**Task statement:** Report every line from the following entries that contains the string "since".
____________
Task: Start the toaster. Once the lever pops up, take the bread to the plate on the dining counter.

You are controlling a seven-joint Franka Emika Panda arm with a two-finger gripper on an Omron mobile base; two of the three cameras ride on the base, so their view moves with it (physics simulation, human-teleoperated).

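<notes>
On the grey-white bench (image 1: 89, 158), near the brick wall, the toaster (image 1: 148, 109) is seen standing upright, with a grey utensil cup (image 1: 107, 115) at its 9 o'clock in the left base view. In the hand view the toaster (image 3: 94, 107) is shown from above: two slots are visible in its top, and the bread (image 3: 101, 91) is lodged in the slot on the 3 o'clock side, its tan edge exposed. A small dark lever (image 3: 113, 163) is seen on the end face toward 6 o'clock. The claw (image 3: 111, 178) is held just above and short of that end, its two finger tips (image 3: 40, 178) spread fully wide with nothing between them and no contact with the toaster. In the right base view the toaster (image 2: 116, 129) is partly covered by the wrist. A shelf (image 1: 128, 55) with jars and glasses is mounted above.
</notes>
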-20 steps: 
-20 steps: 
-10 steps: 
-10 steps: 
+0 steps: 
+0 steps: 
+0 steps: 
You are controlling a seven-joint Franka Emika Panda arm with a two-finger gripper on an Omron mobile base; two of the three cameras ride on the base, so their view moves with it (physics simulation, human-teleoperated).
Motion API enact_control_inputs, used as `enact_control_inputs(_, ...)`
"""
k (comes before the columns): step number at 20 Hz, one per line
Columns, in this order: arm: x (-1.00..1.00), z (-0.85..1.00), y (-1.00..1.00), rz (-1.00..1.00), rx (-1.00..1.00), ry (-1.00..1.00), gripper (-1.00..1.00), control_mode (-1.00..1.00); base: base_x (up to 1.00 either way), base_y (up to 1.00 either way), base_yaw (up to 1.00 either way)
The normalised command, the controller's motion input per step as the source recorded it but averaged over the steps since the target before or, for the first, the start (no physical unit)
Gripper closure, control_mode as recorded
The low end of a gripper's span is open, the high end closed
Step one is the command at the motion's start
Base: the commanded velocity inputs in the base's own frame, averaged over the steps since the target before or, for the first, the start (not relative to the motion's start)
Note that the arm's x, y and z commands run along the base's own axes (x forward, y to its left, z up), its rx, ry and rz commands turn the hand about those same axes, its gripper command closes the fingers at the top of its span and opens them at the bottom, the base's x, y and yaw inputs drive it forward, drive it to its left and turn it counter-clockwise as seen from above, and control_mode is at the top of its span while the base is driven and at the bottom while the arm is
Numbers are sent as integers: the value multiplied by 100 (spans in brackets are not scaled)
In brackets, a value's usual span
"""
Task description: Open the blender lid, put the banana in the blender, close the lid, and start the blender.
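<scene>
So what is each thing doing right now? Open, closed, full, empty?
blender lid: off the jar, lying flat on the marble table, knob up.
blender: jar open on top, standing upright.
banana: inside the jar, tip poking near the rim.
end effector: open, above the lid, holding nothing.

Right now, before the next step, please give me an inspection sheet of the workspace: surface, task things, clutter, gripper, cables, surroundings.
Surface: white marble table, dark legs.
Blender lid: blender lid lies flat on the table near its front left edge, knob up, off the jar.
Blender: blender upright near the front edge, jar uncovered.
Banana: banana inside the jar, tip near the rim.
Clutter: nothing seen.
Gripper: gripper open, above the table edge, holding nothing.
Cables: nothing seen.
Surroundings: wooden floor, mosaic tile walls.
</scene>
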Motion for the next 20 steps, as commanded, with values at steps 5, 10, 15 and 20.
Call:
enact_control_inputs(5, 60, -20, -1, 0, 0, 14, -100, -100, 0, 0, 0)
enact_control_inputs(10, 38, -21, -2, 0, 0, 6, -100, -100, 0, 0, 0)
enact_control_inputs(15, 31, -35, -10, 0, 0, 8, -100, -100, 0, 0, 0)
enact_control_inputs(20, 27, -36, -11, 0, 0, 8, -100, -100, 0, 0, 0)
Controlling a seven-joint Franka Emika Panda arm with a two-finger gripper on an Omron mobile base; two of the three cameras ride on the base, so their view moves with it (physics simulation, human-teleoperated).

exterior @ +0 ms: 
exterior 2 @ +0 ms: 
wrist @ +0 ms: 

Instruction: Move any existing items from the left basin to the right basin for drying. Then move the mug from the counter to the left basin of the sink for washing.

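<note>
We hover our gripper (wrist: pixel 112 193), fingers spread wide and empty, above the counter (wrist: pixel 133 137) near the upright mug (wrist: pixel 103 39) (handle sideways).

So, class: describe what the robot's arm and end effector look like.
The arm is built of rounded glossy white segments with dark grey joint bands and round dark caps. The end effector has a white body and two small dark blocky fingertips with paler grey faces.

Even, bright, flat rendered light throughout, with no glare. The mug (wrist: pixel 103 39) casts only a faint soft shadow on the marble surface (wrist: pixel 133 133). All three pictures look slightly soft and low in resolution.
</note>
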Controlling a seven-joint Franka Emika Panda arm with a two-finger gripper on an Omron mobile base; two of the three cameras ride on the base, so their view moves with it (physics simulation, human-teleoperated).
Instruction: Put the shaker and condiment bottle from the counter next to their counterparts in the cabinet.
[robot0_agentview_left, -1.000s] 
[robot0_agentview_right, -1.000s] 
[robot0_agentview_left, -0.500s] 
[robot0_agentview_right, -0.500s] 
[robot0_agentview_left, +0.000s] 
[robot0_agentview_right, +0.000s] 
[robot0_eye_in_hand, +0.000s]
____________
**Task solution:**
The normalised command, the controller's motion input per step as the source recorded it but averaged over the steps since the target before or, for the first, the start (no physical unit)
Base: the commanded velocity inputs in the base's own frame, averaged over the steps since the target before or, for the first, the start (not relative to the motion's start)

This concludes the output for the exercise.